**WORK REQUIRED**
Output the complete listing exactly, please, and keep the pictures out of it.

++++ DATA FOR PROCESSING

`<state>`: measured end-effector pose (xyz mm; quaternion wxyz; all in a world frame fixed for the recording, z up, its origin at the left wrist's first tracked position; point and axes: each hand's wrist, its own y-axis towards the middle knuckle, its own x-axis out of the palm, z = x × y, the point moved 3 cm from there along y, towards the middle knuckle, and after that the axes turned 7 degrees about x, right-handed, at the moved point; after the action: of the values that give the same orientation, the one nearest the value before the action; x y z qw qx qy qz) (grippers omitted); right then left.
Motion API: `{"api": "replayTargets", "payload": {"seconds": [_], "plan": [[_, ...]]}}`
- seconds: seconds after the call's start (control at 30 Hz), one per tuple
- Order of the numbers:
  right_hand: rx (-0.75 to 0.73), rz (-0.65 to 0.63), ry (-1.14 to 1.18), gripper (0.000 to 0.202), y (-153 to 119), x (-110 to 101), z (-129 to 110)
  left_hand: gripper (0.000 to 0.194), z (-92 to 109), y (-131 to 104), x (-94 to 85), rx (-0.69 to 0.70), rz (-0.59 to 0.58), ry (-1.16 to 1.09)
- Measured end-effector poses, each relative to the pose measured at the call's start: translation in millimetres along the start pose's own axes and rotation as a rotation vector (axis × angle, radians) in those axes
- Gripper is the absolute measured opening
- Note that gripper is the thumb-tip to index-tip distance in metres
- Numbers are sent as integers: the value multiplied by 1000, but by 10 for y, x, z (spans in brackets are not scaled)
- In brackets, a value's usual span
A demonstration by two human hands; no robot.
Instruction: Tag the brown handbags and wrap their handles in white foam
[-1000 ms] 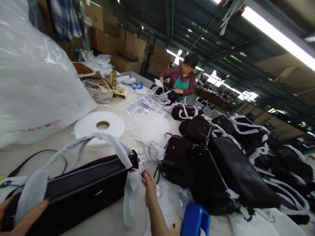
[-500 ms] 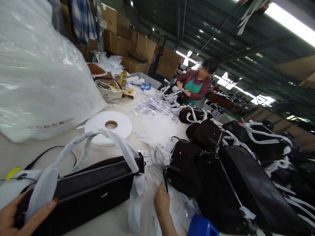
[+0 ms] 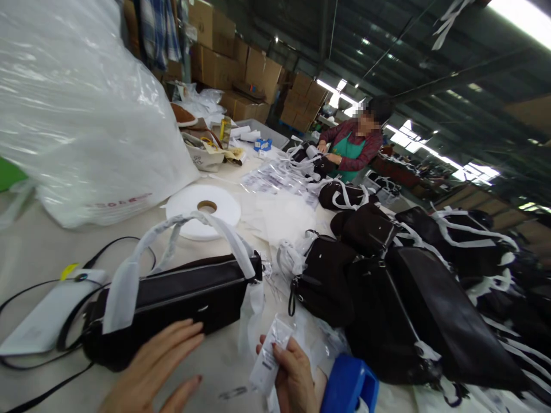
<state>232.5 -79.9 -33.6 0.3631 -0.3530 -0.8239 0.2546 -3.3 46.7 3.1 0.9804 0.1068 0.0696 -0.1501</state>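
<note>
In front of me a black handbag (image 3: 185, 307) rests on the table, its handles (image 3: 148, 246) wrapped in white paper. My left hand (image 3: 157, 364) is off the bag, fingers spread, just in front of its lower edge. To the right, my right hand (image 3: 295, 376) pinches a small white tag (image 3: 271, 353) with dark print, apparently in a clear sleeve. Left of the bag a long black strap (image 3: 114, 246) loops over a white flat piece (image 3: 55, 312).
A white tape roll (image 3: 181, 212) lies behind the bag, beside a big plastic sack (image 3: 99, 115). Several dark bags (image 3: 327, 281) pile up at right. A blue plastic holder (image 3: 348, 384) stands at the near edge. Across the table a person in a green apron (image 3: 350, 152) handles a bag.
My left hand has let go of the handbag's left end and moved right. My right hand has left the strap loop of a neighbouring bag and now holds the tag. The view has shifted slightly.
</note>
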Motion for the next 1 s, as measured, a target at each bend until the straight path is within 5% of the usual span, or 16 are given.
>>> {"api": "replayTargets", "payload": {"seconds": [0.1,0.2,0.27,0.37,0.53,0.77,1.0], "plan": [[7,-18,-4,35,-112,248,34,58,-29,-57,378,-376,-367,-182],[-10,-14,7,35,-158,401,49,54,-61,-95,665,-449,-645,-338],[-31,5,29,35,-157,439,53,35,-140,-140,760,-464,-719,-398],[-55,49,64,36,-133,428,65,15,-306,-246,797,-587,-691,-486],[-58,117,117,36,-75,363,135,11,-444,-344,733,-706,-556,-647],[-61,134,107,39,2,325,232,3,-493,-313,567,-702,-520,-482],[-96,170,62,42,140,105,328,21,-592,-279,451,-753,-465,-331]]}}
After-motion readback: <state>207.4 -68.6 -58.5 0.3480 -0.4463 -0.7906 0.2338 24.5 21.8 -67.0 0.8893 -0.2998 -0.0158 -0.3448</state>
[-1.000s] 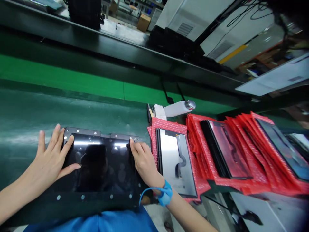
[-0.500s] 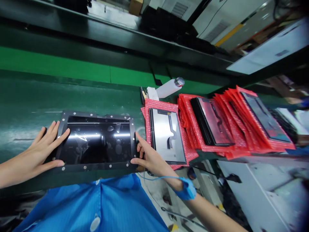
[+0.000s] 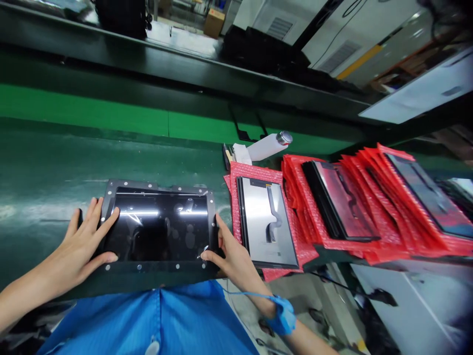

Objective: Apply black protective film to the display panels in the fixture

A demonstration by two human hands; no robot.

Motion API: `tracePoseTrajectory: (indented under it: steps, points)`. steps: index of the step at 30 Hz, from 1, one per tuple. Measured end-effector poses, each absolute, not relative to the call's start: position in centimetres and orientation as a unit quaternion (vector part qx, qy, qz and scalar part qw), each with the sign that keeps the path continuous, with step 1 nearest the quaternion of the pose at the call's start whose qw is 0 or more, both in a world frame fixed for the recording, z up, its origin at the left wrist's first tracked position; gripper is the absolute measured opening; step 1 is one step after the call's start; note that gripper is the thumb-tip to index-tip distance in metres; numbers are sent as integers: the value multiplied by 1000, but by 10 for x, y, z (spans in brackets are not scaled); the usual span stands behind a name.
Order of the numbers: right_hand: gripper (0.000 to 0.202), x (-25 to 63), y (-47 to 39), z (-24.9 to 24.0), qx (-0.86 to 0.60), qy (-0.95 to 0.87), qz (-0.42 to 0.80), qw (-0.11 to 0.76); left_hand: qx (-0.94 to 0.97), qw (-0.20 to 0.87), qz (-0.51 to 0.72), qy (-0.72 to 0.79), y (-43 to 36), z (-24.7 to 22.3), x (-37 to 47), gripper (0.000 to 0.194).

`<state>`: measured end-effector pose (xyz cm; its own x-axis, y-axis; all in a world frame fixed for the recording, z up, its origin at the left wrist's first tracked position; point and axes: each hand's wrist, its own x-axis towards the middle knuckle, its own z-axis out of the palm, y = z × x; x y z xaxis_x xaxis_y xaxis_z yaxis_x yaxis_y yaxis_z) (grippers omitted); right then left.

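Note:
A black glossy display panel (image 3: 158, 229) lies flat in front of me, set in a dark frame (image 3: 158, 267) with silver round dots along its border. My left hand (image 3: 86, 244) rests spread over the frame's left side, fingertips on the panel's edge and thumb at the lower left. At the right side, my right hand (image 3: 234, 254) holds the lower right corner, thumb on the face and index finger along the outer edge; its other fingers are partly hidden. A blue wrist strap (image 3: 283, 315) is on my right wrist.
Right of the panel, silver-backed display panels (image 3: 264, 222) lie stacked on red bubble wrap (image 3: 251, 170). Farther right are a second stack of panels (image 3: 347, 197) and several red bubble bags (image 3: 384, 197). A white bottle (image 3: 268, 147) leans behind them on the green table (image 3: 44, 162).
The whole view has shifted, so everything sits lower and slightly further right. My right thumb has moved inward over the panel's lower right corner. The left hand keeps its place on the frame.

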<state>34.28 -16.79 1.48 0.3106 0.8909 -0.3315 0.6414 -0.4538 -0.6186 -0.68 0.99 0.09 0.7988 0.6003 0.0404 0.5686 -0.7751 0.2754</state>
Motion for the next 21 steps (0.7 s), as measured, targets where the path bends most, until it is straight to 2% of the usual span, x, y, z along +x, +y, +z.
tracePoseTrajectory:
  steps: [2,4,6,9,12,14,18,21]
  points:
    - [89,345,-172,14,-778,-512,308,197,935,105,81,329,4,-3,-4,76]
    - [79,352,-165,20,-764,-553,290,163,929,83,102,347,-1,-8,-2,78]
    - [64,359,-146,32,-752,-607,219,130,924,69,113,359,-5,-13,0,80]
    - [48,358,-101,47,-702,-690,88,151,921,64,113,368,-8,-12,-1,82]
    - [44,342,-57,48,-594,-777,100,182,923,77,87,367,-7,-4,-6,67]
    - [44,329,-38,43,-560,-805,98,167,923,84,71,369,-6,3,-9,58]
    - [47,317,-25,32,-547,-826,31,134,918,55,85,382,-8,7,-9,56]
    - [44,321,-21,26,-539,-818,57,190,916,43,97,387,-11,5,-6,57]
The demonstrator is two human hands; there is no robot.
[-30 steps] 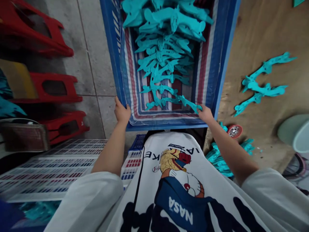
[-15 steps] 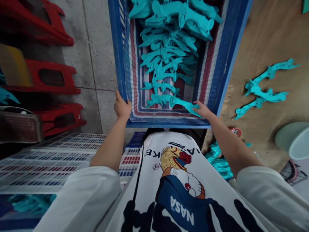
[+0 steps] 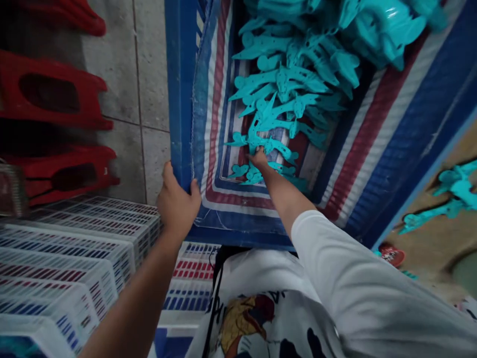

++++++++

**REPLY**
`<state>`: measured end-effector pose (xyz mm; quaternion wxyz; all in a world frame fixed for the recording, z up, its origin at the left wrist's first tracked position; point and axes: each hand's wrist, its own y-axis towards the middle knuckle, its own x-axis out of the palm, z = x × y, the point moved 3 cm from there along y, towards the middle knuckle, and after that the axes turned 7 degrees about x, right-handed, at the moved point; after the action: of the values that give the same orientation, the one nearest the value before the action; x y z qw qx qy qz) (grippers omitted); right then left.
Motion API: `{"api": "replayTargets", "payload": {"seconds": [_], "plan": [[_, ...]]}}`
- seconds: seconds after the call's start (control at 30 Hz), one per tuple
- Order of the numbers:
  right_hand: rx (-0.75 to 0.73), rz (-0.65 to 0.63), ry (-1.14 to 1.18), gripper (0.000 to 0.202), y (-153 to 119), x (-110 to 101), z (-129 to 110)
  left_hand: gripper (0.000 to 0.194), z (-92 to 109), y (-131 to 104), x (-94 to 85), rx (-0.69 to 0.70), rz (-0.59 to 0.58), ry (-1.16 to 1.09)
- Measured end-effector poses, each relative to the pose measured at the call's start: translation in millimetres along the start pose's own axes and rotation as a rotation vector (axis × angle, radians) in those axes
- Gripper is the absolute measured opening
- Note that gripper is the thumb-tip to index-tip distance in metres
- Numbers are sent as integers: the value multiplied by 1000, but by 10 for y, x, z (spans in brackets are not scaled)
- In brackets, a value's usual span
A demonstration by two human hands; no robot.
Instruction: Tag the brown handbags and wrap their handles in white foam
[-1000 ms] 
[-500 ms] 
[+0 ms] 
<state>232.5 -79.9 -33.6 0.3631 -0.3530 -0.8239 0.2546 -3.3 46.7 3.1 0.9804 0.1068 0.0696 -0.1501</state>
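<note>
In front of me a black handbag (image 3: 185, 307) rests on the table, its handles (image 3: 148, 246) wrapped in white paper. My left hand (image 3: 157, 364) is off the bag, fingers spread, just in front of its lower edge. To the right, my right hand (image 3: 295, 376) pinches a small white tag (image 3: 271, 353) with dark print, apparently in a clear sleeve. Left of the bag a long black strap (image 3: 114, 246) loops over a white flat piece (image 3: 55, 312).
A white tape roll (image 3: 181, 212) lies behind the bag, beside a big plastic sack (image 3: 99, 115). Several dark bags (image 3: 327, 281) pile up at right. A blue plastic holder (image 3: 348, 384) stands at the near edge. Across the table a person in a green apron (image 3: 350, 152) handles a bag.
My left hand has let go of the handbag's left end and moved right. My right hand has left the strap loop of a neighbouring bag and now holds the tag. The view has shifted slightly.
</note>
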Motion for the next 1 s, as measured, a target at each bend until the straight path is within 5% of the usual span, or 16 are given.
>>> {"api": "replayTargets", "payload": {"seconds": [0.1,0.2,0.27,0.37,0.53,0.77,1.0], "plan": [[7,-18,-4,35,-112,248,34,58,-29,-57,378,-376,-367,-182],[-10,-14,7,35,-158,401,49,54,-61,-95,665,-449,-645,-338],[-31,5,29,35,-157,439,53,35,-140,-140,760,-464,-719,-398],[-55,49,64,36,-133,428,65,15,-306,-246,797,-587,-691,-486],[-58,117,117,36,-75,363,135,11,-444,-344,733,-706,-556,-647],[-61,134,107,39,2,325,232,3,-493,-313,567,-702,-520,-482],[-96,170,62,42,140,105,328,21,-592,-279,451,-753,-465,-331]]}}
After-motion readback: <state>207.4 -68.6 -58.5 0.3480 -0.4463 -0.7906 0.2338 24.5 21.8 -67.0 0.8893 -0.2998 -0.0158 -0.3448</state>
[-1.000s] 
[-0.500s] 
[+0.000s] 

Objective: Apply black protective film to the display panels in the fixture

A demonstration by two human hands; no robot.

Motion API: `tracePoseTrajectory: (indented under it: steps, points)`. steps: index of the step at 30 Hz, from 1, one per tuple. Measured end-effector poses, each absolute, not relative to the call's start: position in centimetres and orientation as a unit quaternion (vector part qx, qy, qz and scalar part qw), each with the sign that keeps the path continuous, with step 1 nearest the quaternion of the pose at the call's start whose qw is 0 or more, both in a world frame fixed for the recording, z up, its origin at the left wrist's first tracked position; gripper is the absolute measured opening; step 1 is one step after the call's start; note that gripper is the thumb-tip to index-tip distance in metres; numbers are sent as integers: the value multiplied by 1000, but by 10 for x, y, z (spans in brackets are not scaled); the usual span stands behind a name.
Order of the numbers: right_hand: gripper (0.000 to 0.202), x (-25 to 63), y (-47 to 39), z (-24.9 to 24.0), qx (-0.86 to 0.60), qy (-0.95 to 0.87), qz (-0.42 to 0.80), qw (-0.11 to 0.76); left_hand: qx (-0.94 to 0.97), qw (-0.20 to 0.87), qz (-0.51 to 0.72), qy (-0.72 to 0.79), y (-43 to 36), z (-24.7 to 22.3), x (-37 to 47), gripper (0.000 to 0.194).

`<state>`: measured end-effector pose (xyz cm; its own x-axis, y-axis; all in a world frame fixed for the recording, z up, its origin at the left wrist's first tracked position; point and axes: each hand's wrist, its own x-axis towards the middle knuckle, its own z-axis out of the palm, y = z × x; x y z xaxis_x xaxis_y xaxis_z yaxis_x yaxis_y yaxis_z) (grippers omitted); right then left.

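Note:
A black glossy display panel (image 3: 158, 229) lies flat in front of me, set in a dark frame (image 3: 158, 267) with silver round dots along its border. My left hand (image 3: 86, 244) rests spread over the frame's left side, fingertips on the panel's edge and thumb at the lower left. At the right side, my right hand (image 3: 234, 254) holds the lower right corner, thumb on the face and index finger along the outer edge; its other fingers are partly hidden. A blue wrist strap (image 3: 283, 315) is on my right wrist.
Right of the panel, silver-backed display panels (image 3: 264, 222) lie stacked on red bubble wrap (image 3: 251, 170). Farther right are a second stack of panels (image 3: 347, 197) and several red bubble bags (image 3: 384, 197). A white bottle (image 3: 268, 147) leans behind them on the green table (image 3: 44, 162).
The whole view has shifted, so everything sits lower and slightly further right. My right thumb has moved inward over the panel's lower right corner. The left hand keeps its place on the frame.
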
<state>34.28 -16.79 1.48 0.3106 0.8909 -0.3315 0.6414 -0.4538 -0.6186 -0.68 0.99 0.09 0.7988 0.6003 0.0404 0.5686 -0.7751 0.2754</state>
Motion for the next 21 steps (0.7 s), as measured, targets where the path bends most, until it is straight to 2% of the usual span, x, y, z along +x, +y, +z.
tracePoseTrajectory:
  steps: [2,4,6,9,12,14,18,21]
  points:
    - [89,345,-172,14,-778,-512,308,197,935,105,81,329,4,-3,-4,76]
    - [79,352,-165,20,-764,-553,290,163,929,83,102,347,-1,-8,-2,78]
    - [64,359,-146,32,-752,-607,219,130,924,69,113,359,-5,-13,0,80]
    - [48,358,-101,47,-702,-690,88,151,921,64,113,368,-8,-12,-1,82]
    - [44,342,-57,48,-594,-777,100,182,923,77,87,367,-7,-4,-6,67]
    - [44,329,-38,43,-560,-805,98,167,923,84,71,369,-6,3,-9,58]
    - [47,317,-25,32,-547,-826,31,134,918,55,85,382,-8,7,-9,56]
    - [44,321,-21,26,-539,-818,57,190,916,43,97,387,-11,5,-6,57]
The demonstrator is two human hands; there is no robot.
[-30 steps] 
[-15 steps] 
[+0 steps] 

Reply complete, and nothing else is required.